F. F. Le besoin de financement est particulièrement criant pour l’amorçage des entreprises. Le seuil minimum d’intervention des sociétés professionnelles privées d’investissement en capital est de plus en plus élevé et se situe autour de 1,5 à 2 millions d’euros. Il en découle un « equity gap » : la jeune entreprise de croissance peine à réunir les fonds qui financeront ses premières années. Ma proposition précédente résoudra déjà une partie du problème, mais pour aller plus loin, je souhaite également multiplier les fonds privés d’amorçage, labélisés par la BPI et abondés par l’État.

Enfin, il faut développer l’intéressement au capital des salariés. Les PME peinent à attirer les diplômés et les talents, ne pouvant leur offrir ni la formation, ni la rémunération, ni la carte de visite d’un grand groupe, et présentant un profil de risque plus élevé. Les dispositions existantes (même si elles ont été assouplies pour l’attribution d’actions gratuites) restent trop contraignantes et le risque de requalification d’une attribution d’actions en « salaire déguisé » dans le calcul des charges salariales et patronales fait souvent renoncer l’entrepreneur à mettre en place un tel dispositif. Je propose donc que l’intéressement au capital des salariés se fasse sans risque de requalification et avec exemption de charges sociales.

 

Décideurs. Le soutien des fonds d’investissement et des entreprises aux projets financés par le secteur public doit-il etre amené à se développer ?

F. F. La BPI joue déjà un rôle positif dans le financement de l’économie, qu’il va falloir poursuivre. Il faut toutefois s’assurer que le soutien public ne devienne pas prééminent, voire dominant. On doit rester dans une logique d’un financement privé de l’économie, qui soit rationnel et optimisé. La BPI peut soutenir, co-investir et abonder les fonds privés.

 

Décideurs. Pour rediriger l’épargne des salariés vers le financement des entreprises, beaucoup évoquent l'idée de créer un fonds de pension à la française. L’idée vous paraît-elle interessante ?

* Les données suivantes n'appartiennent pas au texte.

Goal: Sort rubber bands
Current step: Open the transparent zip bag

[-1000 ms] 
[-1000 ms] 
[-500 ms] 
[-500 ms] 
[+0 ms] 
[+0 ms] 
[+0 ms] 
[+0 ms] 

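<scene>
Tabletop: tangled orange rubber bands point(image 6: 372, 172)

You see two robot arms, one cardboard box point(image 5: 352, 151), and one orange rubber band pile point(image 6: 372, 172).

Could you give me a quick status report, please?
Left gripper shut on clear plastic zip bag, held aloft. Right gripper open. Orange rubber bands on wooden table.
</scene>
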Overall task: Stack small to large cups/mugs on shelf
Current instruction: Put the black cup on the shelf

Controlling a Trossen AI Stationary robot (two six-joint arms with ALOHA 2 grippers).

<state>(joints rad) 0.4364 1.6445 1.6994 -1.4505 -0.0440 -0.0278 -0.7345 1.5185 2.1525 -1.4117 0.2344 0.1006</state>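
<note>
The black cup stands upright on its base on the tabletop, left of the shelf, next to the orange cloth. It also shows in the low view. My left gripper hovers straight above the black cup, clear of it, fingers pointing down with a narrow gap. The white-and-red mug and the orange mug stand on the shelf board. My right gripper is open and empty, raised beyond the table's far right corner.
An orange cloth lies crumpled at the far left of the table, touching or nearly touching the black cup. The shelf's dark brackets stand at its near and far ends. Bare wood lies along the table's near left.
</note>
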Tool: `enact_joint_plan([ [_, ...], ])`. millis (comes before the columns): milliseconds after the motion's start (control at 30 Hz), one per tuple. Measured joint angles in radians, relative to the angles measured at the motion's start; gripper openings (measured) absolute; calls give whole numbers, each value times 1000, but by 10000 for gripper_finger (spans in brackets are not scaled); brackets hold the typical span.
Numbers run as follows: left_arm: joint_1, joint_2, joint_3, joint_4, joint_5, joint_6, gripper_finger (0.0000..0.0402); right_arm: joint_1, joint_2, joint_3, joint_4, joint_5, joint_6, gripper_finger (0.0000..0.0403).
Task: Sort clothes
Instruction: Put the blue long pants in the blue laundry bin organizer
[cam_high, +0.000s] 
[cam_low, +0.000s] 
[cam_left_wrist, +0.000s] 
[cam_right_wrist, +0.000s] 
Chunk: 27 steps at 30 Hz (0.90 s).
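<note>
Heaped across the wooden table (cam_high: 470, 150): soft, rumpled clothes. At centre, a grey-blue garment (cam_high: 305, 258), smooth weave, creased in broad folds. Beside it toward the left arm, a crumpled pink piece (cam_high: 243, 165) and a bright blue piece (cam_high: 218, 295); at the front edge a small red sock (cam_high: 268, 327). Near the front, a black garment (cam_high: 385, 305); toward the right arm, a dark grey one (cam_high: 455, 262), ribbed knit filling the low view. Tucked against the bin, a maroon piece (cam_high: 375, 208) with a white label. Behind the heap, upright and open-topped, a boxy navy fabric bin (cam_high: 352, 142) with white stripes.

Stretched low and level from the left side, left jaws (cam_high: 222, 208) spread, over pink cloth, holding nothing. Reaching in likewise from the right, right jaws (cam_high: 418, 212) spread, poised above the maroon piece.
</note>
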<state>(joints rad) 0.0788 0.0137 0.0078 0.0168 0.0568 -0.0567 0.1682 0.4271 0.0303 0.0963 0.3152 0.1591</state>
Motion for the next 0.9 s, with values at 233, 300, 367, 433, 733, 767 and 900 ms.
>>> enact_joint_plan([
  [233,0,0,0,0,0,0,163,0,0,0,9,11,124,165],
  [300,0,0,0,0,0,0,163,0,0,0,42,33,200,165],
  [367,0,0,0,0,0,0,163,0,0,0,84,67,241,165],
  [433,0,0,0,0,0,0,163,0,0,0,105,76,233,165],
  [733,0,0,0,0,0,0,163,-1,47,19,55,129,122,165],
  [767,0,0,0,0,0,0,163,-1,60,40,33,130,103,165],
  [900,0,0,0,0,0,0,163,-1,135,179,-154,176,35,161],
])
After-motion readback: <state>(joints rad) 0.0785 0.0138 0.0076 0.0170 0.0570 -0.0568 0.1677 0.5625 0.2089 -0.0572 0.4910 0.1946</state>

F. F. L’idée d’un fonds de pension à la française est une bonne idée. Aujourd’hui, le financement de l’économie dépend beaucoup des fonds de pension américains et anglais. Les banques et assurances françaises investissent timidement en capital dans les entreprises et sont contraintes par les normes Bâle II et Solvency II.

 

Décideurs. Les pouvoirs publics doivent-ils soutenir l’émergence du crowdfunding ?

F. F. Les activités de financement participatif sont en plein essor, notamment parce qu’elles comblent des lacunes du marché du financement et qu’elles trouvent un écho auprès des épargnants qui veulent s’investir plus directement dans l’économie. Les TPE, les commerçants, les entreprises innovantes peuvent trouver des financements avantageux et rapides auprès des particuliers, en passant par ces plates-formes. Ma proposition est d’amorcer la pompe du financement participatif en demandant à la BPI d’injecter des liquidités dans les projets participatifs pour montrer l’exemple et communiquer sur le sérieux des plates-formes et des projets.